--- Extracted records ---
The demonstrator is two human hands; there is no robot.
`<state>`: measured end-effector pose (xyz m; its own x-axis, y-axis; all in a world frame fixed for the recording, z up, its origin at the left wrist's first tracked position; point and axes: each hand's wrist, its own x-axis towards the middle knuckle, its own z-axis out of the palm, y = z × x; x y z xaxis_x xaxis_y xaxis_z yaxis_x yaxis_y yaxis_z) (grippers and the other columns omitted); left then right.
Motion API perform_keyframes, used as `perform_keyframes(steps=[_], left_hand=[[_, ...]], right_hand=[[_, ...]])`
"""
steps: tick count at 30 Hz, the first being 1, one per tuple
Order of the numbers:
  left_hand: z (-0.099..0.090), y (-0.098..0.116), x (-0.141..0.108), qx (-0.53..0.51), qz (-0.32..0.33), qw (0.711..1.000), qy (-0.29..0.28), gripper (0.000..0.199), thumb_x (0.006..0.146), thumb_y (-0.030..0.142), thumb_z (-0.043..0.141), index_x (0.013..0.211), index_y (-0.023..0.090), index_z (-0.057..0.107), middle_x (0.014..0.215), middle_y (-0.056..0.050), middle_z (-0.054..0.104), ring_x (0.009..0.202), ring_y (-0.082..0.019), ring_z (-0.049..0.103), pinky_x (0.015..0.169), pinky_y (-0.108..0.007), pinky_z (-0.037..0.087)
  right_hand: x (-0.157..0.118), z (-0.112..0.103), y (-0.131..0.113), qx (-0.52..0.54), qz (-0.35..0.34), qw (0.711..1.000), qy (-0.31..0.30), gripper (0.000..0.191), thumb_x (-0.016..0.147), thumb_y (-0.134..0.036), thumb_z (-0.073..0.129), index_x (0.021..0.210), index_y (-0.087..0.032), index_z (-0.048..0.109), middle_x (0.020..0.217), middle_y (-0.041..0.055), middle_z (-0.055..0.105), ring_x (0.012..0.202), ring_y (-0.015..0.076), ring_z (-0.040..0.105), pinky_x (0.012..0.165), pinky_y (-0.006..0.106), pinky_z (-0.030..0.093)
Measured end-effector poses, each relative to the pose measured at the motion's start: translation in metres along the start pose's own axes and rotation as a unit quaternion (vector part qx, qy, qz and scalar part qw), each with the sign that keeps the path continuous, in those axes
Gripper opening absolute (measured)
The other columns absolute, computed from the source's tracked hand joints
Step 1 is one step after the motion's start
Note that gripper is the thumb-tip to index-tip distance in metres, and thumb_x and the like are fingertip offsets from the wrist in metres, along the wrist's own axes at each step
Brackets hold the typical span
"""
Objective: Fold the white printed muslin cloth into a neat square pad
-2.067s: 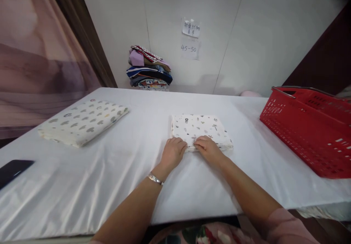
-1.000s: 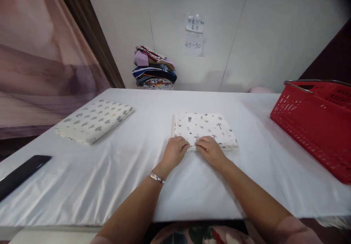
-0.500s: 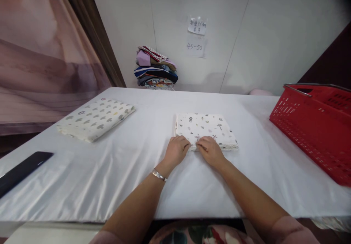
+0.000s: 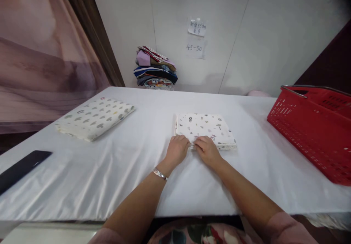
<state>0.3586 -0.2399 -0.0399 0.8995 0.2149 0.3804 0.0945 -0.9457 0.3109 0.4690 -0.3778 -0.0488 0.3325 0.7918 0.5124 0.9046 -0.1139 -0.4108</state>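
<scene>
A folded white cloth printed with small leaves and palm trees lies flat in front of me. My left hand pinches its near edge close to the left corner. Just beside it, my right hand grips the same edge with bent fingers. The two hands almost meet, and the fingertips partly cover the layered edge. Toward the right, the stacked folds of that edge show uncovered.
Another folded cloth with grey shapes lies at the left, with a black flat object nearer me. A red basket stands on the right of the white-covered table. Piled fabrics sit behind the table's far edge.
My right hand has slid slightly left along the near edge, closer to my left hand. The cloth stays folded in nearly the same place.
</scene>
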Motion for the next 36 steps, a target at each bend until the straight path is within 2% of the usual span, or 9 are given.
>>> perform_keyframes(steps=[6, 14, 25, 31, 36], left_hand=[[-0.001, -0.002, -0.001, -0.037, 0.009, 0.999, 0.004, 0.020, 0.090, 0.023, 0.044, 0.079, 0.019, 0.060, 0.082, -0.003, 0.058, 0.082, -0.016, 0.052, 0.076, -0.032, 0.036], [-0.007, -0.006, -0.003, -0.047, -0.008, 0.999, 0.020, 0.007, 0.082, 0.024, 0.058, 0.080, 0.020, 0.063, 0.088, -0.003, 0.058, 0.086, -0.017, 0.051, 0.076, -0.032, 0.035], [-0.008, -0.007, -0.004, -0.050, -0.012, 0.999, 0.010, 0.013, 0.085, 0.018, 0.051, 0.076, 0.019, 0.060, 0.085, -0.003, 0.059, 0.086, -0.017, 0.051, 0.075, -0.032, 0.035], [-0.008, -0.006, -0.004, -0.036, -0.003, 0.999, 0.010, 0.015, 0.087, 0.020, 0.047, 0.077, 0.018, 0.059, 0.083, -0.002, 0.058, 0.085, -0.017, 0.050, 0.075, -0.032, 0.035], [-0.010, -0.010, -0.004, -0.035, -0.001, 0.999, 0.011, 0.010, 0.084, 0.022, 0.054, 0.078, 0.019, 0.061, 0.087, -0.003, 0.059, 0.087, -0.017, 0.050, 0.076, -0.033, 0.037]], right_hand=[[0.001, 0.001, 0.001, 0.016, -0.003, 1.000, 0.007, 0.019, 0.084, -0.009, 0.047, 0.084, -0.019, 0.063, 0.088, 0.0055, 0.061, 0.085, 0.0198, 0.052, 0.077, 0.035, 0.041], [0.001, 0.005, 0.004, 0.036, 0.007, 0.999, 0.010, 0.017, 0.085, -0.011, 0.047, 0.080, -0.019, 0.061, 0.085, 0.0045, 0.060, 0.083, 0.0190, 0.051, 0.077, 0.034, 0.040], [0.001, 0.002, 0.001, 0.028, 0.008, 1.000, -0.002, 0.015, 0.086, -0.012, 0.048, 0.085, -0.020, 0.061, 0.088, 0.0045, 0.061, 0.085, 0.0193, 0.051, 0.077, 0.035, 0.040], [0.005, 0.005, -0.003, 0.005, 0.002, 1.000, -0.015, 0.013, 0.086, -0.016, 0.051, 0.087, -0.020, 0.064, 0.089, 0.0049, 0.061, 0.084, 0.0195, 0.051, 0.076, 0.035, 0.040], [0.005, 0.008, -0.001, 0.018, 0.002, 1.000, -0.005, 0.013, 0.086, -0.017, 0.052, 0.084, -0.021, 0.065, 0.087, 0.0044, 0.062, 0.084, 0.0194, 0.052, 0.076, 0.035, 0.040]])
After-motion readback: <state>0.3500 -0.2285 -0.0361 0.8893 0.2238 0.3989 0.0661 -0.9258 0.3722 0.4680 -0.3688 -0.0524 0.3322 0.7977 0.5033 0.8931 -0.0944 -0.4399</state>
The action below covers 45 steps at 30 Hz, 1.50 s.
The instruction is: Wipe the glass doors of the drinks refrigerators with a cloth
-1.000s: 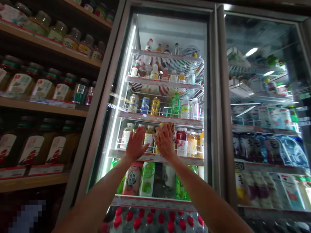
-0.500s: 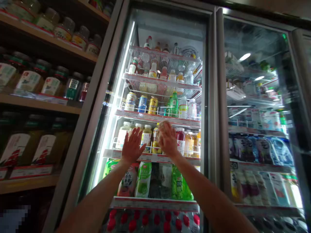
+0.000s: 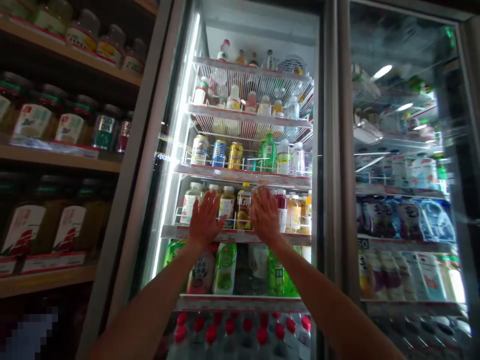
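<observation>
My left hand [image 3: 205, 220] lies flat against the glass door [image 3: 262, 22] of a lit drinks fridge, fingers spread and holding nothing. To its right, my right hand [image 3: 265, 215] is also at the glass, smeared by motion. A pale cloth [image 3: 258, 189] shows at its fingertips, pressed under the hand; most of it is hidden. Behind the glass, between the two hands, stand a yellow-capped tea bottle [image 3: 244, 202] and a bottle with a pale label [image 3: 227, 206]. A dark red bottle [image 3: 281, 205] shows just right of my right hand.
A wooden shelf [image 3: 56, 156] with several jars and bottles stands at the left. The metal door frame [image 3: 335, 150] runs upright at the right, beside a second glass-fronted fridge [image 3: 405, 190]. Red-capped bottles [image 3: 229, 327] fill the bottom of the lit fridge.
My right hand has shifted slightly right and down over the glass with the cloth. My left hand stays spread at nearly the same spot. The view has moved a little.
</observation>
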Each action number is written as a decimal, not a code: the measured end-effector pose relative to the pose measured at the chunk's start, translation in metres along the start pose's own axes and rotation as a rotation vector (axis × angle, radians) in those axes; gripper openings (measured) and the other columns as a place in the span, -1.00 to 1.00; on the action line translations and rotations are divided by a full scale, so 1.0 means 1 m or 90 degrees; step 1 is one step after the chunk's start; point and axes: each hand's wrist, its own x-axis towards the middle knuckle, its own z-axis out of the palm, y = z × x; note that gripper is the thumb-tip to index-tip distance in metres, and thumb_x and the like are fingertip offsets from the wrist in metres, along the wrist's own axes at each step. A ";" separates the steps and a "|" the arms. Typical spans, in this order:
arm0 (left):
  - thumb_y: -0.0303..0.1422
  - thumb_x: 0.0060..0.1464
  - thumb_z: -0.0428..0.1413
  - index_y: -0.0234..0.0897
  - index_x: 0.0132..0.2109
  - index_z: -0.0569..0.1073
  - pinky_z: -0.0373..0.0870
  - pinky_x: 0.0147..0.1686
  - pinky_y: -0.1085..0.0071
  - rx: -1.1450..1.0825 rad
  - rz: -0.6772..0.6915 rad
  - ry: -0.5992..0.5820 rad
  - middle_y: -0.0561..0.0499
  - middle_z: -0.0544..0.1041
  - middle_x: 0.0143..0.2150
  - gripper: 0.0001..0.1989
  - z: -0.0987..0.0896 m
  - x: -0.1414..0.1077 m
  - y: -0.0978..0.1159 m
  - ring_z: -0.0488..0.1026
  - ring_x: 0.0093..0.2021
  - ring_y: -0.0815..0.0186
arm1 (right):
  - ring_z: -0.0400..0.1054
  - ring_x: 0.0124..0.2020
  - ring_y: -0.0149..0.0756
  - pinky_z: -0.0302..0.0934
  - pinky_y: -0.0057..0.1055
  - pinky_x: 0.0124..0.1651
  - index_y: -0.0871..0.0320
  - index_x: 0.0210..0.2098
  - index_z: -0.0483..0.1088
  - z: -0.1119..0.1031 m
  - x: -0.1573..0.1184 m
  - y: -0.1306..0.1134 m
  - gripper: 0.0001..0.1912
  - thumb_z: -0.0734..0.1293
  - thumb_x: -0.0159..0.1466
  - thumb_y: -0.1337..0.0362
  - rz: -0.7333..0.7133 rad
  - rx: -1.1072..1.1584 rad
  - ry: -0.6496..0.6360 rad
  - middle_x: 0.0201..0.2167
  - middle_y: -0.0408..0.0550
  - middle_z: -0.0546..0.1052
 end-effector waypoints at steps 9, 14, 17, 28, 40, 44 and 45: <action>-0.18 0.18 -0.10 -0.33 0.32 -0.03 -0.23 0.29 0.09 0.008 0.003 0.020 -0.20 0.09 0.31 -0.37 0.001 -0.001 0.001 -0.09 0.34 0.15 | -0.04 0.30 -0.06 0.01 0.01 0.22 0.22 0.20 0.17 -0.039 -0.047 0.092 -0.51 0.10 0.28 0.31 0.241 -0.108 0.147 0.28 0.17 0.09; -0.18 0.18 -0.10 -0.31 0.31 -0.03 -0.21 0.28 0.09 -0.008 -0.001 0.013 -0.19 0.08 0.31 -0.38 0.002 -0.001 0.000 -0.08 0.34 0.15 | -0.20 0.35 -0.11 -0.05 -0.02 0.28 0.11 0.24 0.10 -0.009 -0.039 0.008 -0.45 0.13 0.25 0.36 0.089 -0.006 0.052 0.32 0.01 0.03; -0.17 0.19 -0.11 -0.31 0.31 -0.02 -0.20 0.28 0.10 -0.009 -0.006 0.016 -0.19 0.09 0.31 -0.39 0.001 -0.002 0.000 -0.08 0.34 0.16 | -0.20 0.35 -0.17 -0.06 -0.08 0.28 0.02 0.22 0.14 -0.007 -0.044 -0.010 -0.46 0.15 0.24 0.37 -0.022 0.024 -0.018 0.30 -0.08 0.10; -0.18 0.18 -0.09 -0.29 0.31 -0.01 -0.23 0.29 0.08 -0.027 -0.040 0.005 -0.18 0.07 0.32 -0.38 0.002 -0.004 0.003 -0.08 0.34 0.15 | -0.21 0.35 -0.14 -0.05 -0.04 0.28 0.11 0.21 0.14 -0.017 -0.042 0.016 -0.48 0.12 0.25 0.37 0.112 -0.012 0.046 0.31 -0.01 0.06; -0.17 0.18 -0.11 -0.26 0.31 0.00 -0.23 0.29 0.08 -0.031 -0.053 -0.006 -0.13 0.07 0.32 -0.40 0.001 -0.005 0.004 -0.07 0.34 0.16 | -0.07 0.31 -0.07 -0.02 0.07 0.24 0.09 0.25 0.07 -0.031 -0.062 0.054 -0.44 0.09 0.25 0.39 0.248 -0.062 0.148 0.31 0.04 0.05; -0.19 0.18 -0.10 -0.27 0.30 0.02 -0.22 0.29 0.10 -0.021 -0.041 0.002 -0.15 0.09 0.31 -0.41 0.001 -0.006 0.003 -0.07 0.34 0.17 | -0.19 0.35 -0.15 -0.06 -0.04 0.28 0.03 0.26 0.04 -0.013 -0.059 -0.004 -0.40 0.11 0.24 0.40 0.056 0.040 0.022 0.31 -0.07 0.08; -0.20 0.18 -0.10 -0.28 0.30 0.03 -0.22 0.29 0.10 -0.014 -0.035 0.008 -0.16 0.10 0.31 -0.42 0.001 -0.006 0.002 -0.07 0.34 0.17 | -0.18 0.35 -0.17 -0.07 -0.06 0.29 0.01 0.26 0.05 -0.013 -0.062 -0.009 -0.41 0.12 0.24 0.40 0.016 0.050 -0.006 0.30 -0.08 0.10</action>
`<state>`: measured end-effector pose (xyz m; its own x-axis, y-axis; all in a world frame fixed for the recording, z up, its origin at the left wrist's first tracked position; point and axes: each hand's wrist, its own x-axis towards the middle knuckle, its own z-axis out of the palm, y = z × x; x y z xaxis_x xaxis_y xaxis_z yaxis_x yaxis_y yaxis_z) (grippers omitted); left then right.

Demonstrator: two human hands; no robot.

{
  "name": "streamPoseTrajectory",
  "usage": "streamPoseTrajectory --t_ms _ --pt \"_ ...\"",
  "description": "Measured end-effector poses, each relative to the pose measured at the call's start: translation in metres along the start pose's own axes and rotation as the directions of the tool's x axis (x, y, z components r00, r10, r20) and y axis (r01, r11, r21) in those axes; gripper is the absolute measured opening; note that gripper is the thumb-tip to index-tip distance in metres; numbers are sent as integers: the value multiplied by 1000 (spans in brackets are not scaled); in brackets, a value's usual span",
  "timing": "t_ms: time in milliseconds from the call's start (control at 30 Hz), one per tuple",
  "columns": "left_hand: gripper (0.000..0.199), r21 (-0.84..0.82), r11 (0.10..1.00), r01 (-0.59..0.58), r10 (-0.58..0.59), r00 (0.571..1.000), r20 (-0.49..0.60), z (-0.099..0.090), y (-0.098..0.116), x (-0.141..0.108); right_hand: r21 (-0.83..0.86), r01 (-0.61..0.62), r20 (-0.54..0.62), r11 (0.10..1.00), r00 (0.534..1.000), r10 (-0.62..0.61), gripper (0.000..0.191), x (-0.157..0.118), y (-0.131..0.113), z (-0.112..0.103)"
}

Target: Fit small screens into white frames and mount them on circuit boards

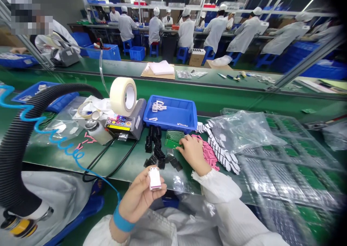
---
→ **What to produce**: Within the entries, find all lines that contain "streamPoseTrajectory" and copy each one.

→ **Exercise solution**:
  "name": "streamPoseTrajectory",
  "usage": "streamPoseTrajectory --t_ms _ --pt \"_ ...\"",

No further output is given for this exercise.